> _Problem_
Up to and including the line containing "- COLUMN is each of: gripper", set down each line of the entries below exactly, starting from the first, and leave out the rest.

• • • • • • •

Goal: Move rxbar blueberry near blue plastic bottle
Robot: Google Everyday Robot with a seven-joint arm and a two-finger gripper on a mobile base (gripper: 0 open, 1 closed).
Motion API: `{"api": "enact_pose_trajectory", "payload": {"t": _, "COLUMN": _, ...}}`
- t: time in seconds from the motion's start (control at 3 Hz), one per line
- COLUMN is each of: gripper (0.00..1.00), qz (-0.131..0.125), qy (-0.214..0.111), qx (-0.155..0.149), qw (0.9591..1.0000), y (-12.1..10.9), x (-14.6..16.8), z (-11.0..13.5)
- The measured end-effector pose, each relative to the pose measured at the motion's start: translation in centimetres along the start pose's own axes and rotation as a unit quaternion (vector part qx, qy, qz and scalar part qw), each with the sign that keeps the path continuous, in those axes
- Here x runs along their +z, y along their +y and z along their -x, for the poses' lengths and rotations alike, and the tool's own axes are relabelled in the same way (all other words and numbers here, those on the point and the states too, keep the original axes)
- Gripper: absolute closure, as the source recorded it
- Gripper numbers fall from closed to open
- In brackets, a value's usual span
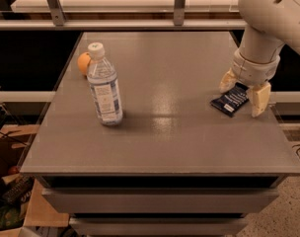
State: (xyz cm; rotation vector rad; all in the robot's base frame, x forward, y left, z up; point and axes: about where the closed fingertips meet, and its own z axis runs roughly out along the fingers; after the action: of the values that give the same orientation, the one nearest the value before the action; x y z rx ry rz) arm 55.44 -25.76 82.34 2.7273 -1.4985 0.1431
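Observation:
The rxbar blueberry [230,100], a flat dark navy bar with white text, lies on the grey table [174,127] near its right edge. My gripper [243,96] hangs straight over it, open, with one fingertip on each side of the bar and low to the tabletop. The blue plastic bottle [104,87], clear with a white cap and blue-and-white label, stands upright on the left part of the table, far from the bar.
A small orange fruit [84,63] sits just behind the bottle near the table's left edge. A metal rail [140,23] runs along the back. Boxes and clutter [12,181] lie on the floor at lower left.

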Motion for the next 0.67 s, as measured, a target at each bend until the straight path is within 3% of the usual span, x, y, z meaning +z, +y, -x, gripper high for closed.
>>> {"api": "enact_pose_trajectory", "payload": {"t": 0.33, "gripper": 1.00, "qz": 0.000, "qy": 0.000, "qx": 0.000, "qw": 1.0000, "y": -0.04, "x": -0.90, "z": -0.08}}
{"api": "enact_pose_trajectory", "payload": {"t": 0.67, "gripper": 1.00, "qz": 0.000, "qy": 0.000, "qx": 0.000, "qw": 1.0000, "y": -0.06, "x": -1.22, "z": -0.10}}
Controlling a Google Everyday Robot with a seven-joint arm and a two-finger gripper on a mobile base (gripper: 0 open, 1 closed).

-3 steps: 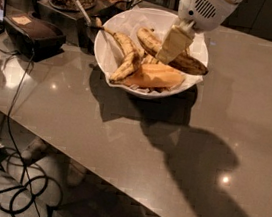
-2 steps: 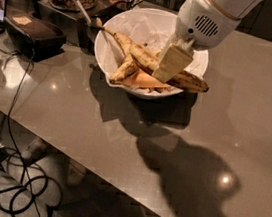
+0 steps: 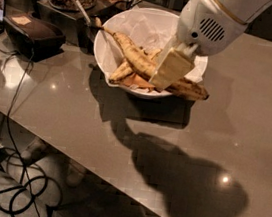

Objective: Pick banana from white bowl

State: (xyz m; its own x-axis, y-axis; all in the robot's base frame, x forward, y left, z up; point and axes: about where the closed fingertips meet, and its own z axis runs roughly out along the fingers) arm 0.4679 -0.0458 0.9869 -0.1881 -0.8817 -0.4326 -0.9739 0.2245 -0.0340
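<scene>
Over white bowl's [image 3: 104, 58] 4 o'clock side: pincer [image 3: 167, 73] lowered onto banana [image 3: 191, 90], grip cannot tell | banana inside bowl, dark tip overhanging rim at 4 o'clock | bowl on desk [image 3: 65, 105]

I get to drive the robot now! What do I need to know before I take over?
Hand: down in the white bowl, right on the speckled banana. Whether it has a grip, I cannot tell.
Banana: not lifted out yet, dark tip poking out over the bowl's rim.
Also in the bowl: a cleaner banana and orange pieces. Leave those.
Done: the hand is at the banana.
Left: make sure of the hold, then lift the banana clear of the bowl.
</scene>
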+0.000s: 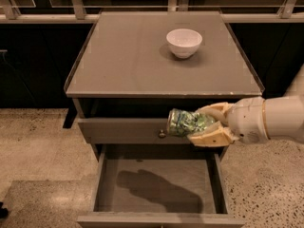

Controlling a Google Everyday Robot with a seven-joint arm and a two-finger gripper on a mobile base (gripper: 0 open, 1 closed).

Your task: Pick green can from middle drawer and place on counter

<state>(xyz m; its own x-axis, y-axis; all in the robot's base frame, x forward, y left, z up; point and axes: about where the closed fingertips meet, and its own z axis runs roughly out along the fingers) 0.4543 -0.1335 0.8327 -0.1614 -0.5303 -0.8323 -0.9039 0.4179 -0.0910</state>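
One can (184, 122), one bowl (184, 42), one open drawer (118, 194). The claw (202, 125) reaches in from the right and pinches the green can between its two pale fingers. The can lies sideways in the air, above the drawer and below the counter (128, 61) edge, just in front of the closed drawer front (118, 131) beside its knob (162, 134). The white bowl stands upright on the counter. The arm's shadow falls on the open drawer's floor.
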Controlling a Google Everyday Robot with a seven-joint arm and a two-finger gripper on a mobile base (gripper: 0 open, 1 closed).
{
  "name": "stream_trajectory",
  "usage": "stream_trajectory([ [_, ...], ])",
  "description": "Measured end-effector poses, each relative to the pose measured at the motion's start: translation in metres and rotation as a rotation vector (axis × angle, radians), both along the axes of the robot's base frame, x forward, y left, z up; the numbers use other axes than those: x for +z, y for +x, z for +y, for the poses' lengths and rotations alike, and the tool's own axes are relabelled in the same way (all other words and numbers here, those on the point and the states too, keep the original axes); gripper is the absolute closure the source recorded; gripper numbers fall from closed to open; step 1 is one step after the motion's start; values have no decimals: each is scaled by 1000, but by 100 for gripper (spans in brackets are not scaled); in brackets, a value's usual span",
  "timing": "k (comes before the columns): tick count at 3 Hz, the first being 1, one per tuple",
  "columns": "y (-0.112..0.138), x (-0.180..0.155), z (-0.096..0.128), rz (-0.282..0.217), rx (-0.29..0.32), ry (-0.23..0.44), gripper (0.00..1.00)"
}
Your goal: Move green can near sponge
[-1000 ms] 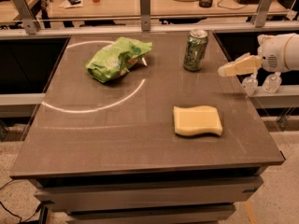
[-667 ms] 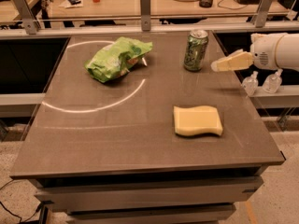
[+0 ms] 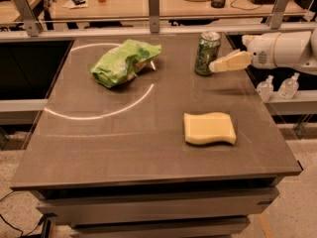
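The green can [image 3: 206,53] stands upright near the back right of the dark table [image 3: 99,143]; it is slim, with pale markings and a silver top. The pale-yellow sponge [image 3: 209,128] lies flat at the front right, well in front of the can. My gripper [image 3: 214,66] reaches in from the right on a white arm, and its tip is right beside the can's lower right side, at or very near touching it. The gripper holds nothing that I can see.
A wrinkly light-green snack bag [image 3: 124,62] lies at the back left of the table. Two small clear bottles [image 3: 266,87] stand on a ledge past the right edge. A railing and a cluttered desk run behind the table.
My gripper has moved left from beyond the table's right edge up to the can's right side. The can, sponge and bag have not moved.
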State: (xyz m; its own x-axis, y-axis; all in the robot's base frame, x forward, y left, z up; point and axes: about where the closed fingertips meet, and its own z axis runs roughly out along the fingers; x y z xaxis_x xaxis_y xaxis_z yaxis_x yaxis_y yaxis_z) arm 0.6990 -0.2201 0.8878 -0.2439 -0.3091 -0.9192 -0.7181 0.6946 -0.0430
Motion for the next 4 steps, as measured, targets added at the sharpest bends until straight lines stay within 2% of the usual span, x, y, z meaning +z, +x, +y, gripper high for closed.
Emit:
stream_trajectory([
  [1,6,-8,20,17,67,3,0],
  [2,12,-10,34,13,98,10,0],
  [3,19,-8,45,-7,102,33,0],
  [4,24,-5,53,-26,109,49,19],
])
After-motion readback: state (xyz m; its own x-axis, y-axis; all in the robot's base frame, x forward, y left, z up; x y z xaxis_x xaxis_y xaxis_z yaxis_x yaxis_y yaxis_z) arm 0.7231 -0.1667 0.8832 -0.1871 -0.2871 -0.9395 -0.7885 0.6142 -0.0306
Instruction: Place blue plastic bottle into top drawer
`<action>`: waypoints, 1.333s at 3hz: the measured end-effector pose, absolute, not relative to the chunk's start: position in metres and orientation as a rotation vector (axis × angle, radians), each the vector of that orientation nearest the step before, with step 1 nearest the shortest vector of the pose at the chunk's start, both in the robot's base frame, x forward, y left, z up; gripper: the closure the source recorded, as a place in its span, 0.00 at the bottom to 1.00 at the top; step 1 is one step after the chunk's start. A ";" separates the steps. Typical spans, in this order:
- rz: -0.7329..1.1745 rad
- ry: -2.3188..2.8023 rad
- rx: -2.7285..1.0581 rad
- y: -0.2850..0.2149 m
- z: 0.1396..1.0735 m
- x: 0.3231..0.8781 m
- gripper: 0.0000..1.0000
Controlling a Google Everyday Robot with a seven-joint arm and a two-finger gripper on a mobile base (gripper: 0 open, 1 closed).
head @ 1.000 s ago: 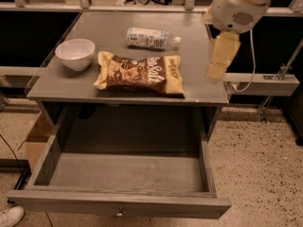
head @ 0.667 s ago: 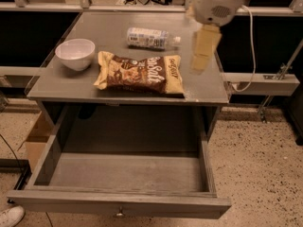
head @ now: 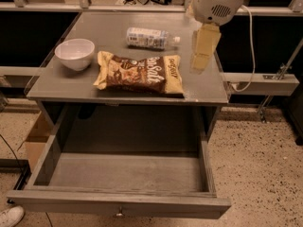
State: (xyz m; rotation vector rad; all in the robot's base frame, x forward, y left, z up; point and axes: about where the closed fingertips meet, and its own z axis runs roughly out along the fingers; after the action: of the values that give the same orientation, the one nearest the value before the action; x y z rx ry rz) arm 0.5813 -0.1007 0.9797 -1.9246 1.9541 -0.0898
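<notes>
Camera view, blue plastic bottle point(head: 150, 37) lying sideways, white cap, hand point(head: 199, 65) beside it.

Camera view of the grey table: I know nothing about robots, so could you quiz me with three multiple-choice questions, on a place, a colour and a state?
1. The gripper is:
A. on the floor
B. above the table's right side, right of the blue plastic bottle
C. under the table

2. The bowl is:
A. white
B. red
C. green

3. The top drawer is:
A. shut
B. pulled open and empty
C. open with the bottle inside

Answers:
1. B, it hangs over the tabletop past the bottle's cap end.
2. A, it is white, left of the chip bag.
3. B, its bare grey floor shows.
</notes>
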 end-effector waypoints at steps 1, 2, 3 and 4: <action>-0.107 1.982 -1.927 -0.099 0.978 0.611 0.00; -0.176 2.047 -1.982 -0.096 0.959 0.668 0.00; -0.248 2.068 -1.990 -0.089 0.948 0.717 0.00; -0.294 2.037 -1.934 -0.088 0.959 0.738 0.00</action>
State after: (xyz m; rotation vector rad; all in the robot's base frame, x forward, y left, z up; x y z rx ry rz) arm 0.7381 -0.0883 0.9590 -1.9345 2.0373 -0.2939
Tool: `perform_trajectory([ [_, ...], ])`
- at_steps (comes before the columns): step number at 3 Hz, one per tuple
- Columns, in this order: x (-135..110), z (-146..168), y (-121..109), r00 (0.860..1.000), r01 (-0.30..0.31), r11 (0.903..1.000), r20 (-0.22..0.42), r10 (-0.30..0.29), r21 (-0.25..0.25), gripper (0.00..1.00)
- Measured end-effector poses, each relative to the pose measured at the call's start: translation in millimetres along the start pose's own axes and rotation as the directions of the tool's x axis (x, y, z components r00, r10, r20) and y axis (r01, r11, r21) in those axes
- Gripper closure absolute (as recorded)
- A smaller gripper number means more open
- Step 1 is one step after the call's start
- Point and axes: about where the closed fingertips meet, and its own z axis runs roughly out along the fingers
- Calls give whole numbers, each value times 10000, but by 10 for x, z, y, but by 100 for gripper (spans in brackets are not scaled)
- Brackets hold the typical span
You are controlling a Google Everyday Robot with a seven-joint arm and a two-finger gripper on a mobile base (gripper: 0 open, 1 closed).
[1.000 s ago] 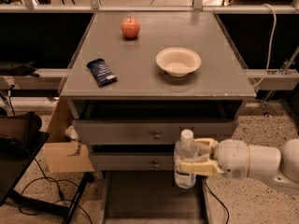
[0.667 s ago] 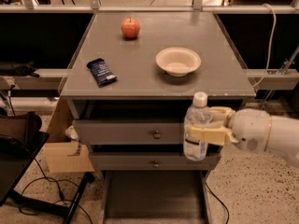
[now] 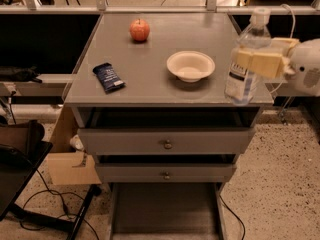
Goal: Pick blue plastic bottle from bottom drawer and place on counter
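My gripper (image 3: 257,56) comes in from the right and is shut on the blue plastic bottle (image 3: 244,69), a clear bottle with a white cap and pale label. It holds the bottle upright at the counter's (image 3: 150,79) front right corner, the bottle's base about level with the counter's front edge. The bottom drawer (image 3: 165,214) is pulled out below, and its dark grey floor shows nothing on it.
On the counter are a white bowl (image 3: 190,65) left of the bottle, a red apple (image 3: 140,30) at the back and a dark blue snack packet (image 3: 108,77) at the left. Two upper drawers (image 3: 166,143) with round knobs stand slightly open. A cardboard box (image 3: 70,166) stands left of the cabinet.
The gripper has lifted the bottle from in front of the drawers up and to the right, to counter height at the front right corner.
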Motion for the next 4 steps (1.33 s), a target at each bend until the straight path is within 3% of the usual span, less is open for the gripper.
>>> perform_trajectory([
  [1, -465, -85, -565, 9960, 243, 9935, 827, -336, 1112, 100],
  [3, -566, 67, -618, 9949, 355, 9936, 903, -452, 1070, 100],
  [4, -807, 345, -907, 9920, 356, 9901, 1154, -515, 1354, 100],
])
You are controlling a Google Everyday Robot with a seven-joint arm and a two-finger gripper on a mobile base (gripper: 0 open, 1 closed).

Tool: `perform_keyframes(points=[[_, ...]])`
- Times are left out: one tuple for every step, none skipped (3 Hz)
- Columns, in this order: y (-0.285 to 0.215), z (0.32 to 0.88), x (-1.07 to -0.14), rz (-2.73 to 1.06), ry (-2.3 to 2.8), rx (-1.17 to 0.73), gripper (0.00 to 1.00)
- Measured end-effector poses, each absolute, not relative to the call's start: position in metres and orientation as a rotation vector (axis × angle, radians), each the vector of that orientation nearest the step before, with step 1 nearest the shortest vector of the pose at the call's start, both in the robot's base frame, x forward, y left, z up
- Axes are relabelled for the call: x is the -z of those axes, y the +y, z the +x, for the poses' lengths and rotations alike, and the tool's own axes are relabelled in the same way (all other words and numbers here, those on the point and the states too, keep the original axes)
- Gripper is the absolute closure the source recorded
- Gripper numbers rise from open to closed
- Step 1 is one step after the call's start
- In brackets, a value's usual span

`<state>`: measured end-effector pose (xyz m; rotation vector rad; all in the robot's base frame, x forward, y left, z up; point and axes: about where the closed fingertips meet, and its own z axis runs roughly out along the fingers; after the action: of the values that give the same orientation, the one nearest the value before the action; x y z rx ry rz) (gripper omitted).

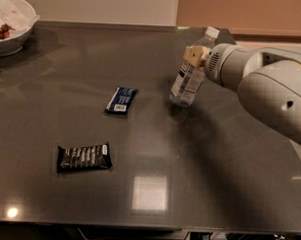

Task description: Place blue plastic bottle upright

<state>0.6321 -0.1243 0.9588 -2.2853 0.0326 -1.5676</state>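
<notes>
Bottle tilt is the thing to note. The blue plastic bottle [187,81] sits in the pincer [196,56], right of centre and toward the far side of the bench [213,170]. The pincer is closed across the bottle's upper body, just under the shoulder, and the white arm [272,92] reaches in from the right edge. The long axis is not vertical. The cap [211,32] leans up, away and to the right, toward the wrist, while the base [181,100] points down and left, toward the open middle of the bench. The base is at or just above the surface; cannot tell whether it touches. Judgement: the lean is moderate, nearer standing than lying, so the coming move calls for a small wrist rotation that brings the cap back over the base, then a short lowering before the pincer lets go. Letting go with this lean would likely tip the bottle toward the arm. The dark-blue snack wrapper [121,99] lies flat, well apart to the left. The black snack bar [84,157] lies nearer the front left. A white bowl [9,23] sits at the far left corner. None of these is near the bottle's footprint.
</notes>
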Motion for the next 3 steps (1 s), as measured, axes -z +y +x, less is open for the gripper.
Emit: perform_keyframes(points=[[-0.1134, 0.6302, -0.9577, -2.256, -0.205, 1.696, 1.0], [-0.1099, 0.626, -0.9591, -2.217, -0.387, 1.809, 1.0], [-0.1068, 0.621, -0.9556, -2.197, -0.494, 1.86, 1.0]])
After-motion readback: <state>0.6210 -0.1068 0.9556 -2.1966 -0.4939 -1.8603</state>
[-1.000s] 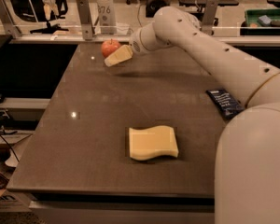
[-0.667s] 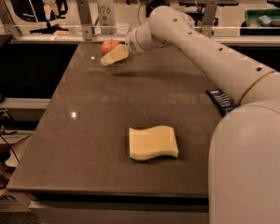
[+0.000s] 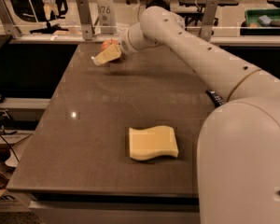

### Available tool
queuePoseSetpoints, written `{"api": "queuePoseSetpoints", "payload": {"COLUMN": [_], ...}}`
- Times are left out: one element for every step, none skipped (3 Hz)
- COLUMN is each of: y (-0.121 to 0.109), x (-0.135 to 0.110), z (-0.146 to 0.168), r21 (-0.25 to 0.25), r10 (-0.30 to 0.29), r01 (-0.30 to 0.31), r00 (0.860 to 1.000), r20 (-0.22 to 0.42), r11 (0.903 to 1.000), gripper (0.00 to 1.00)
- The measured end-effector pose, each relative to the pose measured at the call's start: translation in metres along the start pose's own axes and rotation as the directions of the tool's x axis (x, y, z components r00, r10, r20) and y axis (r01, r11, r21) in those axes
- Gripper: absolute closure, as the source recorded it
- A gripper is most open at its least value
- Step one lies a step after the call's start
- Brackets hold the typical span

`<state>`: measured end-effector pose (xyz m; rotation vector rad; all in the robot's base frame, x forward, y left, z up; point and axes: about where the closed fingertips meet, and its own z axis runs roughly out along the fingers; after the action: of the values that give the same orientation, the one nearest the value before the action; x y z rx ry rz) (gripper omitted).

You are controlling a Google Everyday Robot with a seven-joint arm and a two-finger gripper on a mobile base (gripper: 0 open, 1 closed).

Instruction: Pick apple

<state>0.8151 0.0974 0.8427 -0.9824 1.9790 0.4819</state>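
Note:
The red-orange apple (image 3: 107, 45) sits at the far left of the dark table (image 3: 102, 106), mostly hidden behind my gripper. My gripper (image 3: 104, 56) is at the end of the white arm reaching across the table, its pale tan fingers (image 3: 108, 56) pointing left and down right in front of the apple. I cannot tell whether it touches the apple.
A wavy pale-yellow sponge (image 3: 152, 143) lies near the table's front. A dark blue snack wrapper (image 3: 216, 97) lies at the right edge, partly hidden by my arm. Metal posts (image 3: 84, 17) and a rail stand behind the table's far edge.
My gripper has moved left and slightly farther away, closing in on the apple and covering more of it. The apple and sponge have not moved.

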Motion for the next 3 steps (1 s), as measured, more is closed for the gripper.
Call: {"api": "queuePoseSetpoints", "payload": {"y": [0.0041, 0.0047, 0.0052], "x": [-0.0014, -0.0018, -0.0063], "z": [0.0095, 0.0135, 0.0083], "r21": [-0.017, -0.034, -0.051], "r10": [-0.010, -0.015, -0.025], "r01": [0.009, 0.015, 0.025], "r00": [1.000, 1.000, 1.000], "r20": [-0.002, -0.004, 0.005], "r11": [0.9998, 0.9993, 0.9984], "gripper": [0.17, 0.41, 0.64]}}
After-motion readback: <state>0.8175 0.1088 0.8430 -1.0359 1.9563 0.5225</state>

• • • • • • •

> _Response_
Goal: Move rxbar blueberry near blue plastic bottle
Robot: Google Everyday Robot with a seven-joint arm and a two-finger gripper on a mobile base (gripper: 0 open, 1 closed).
Motion API: `{"api": "enact_pose_trajectory", "payload": {"t": _, "COLUMN": _, ...}}`
- t: time in seconds from the motion's start (control at 3 Hz), one per line
- COLUMN is each of: gripper (0.00..1.00), qz (-0.131..0.125), qy (-0.214..0.111), qx (-0.155..0.149), qw (0.9591..1.0000), y (-12.1..10.9), x (-14.6..16.8), z (-11.0..13.5)

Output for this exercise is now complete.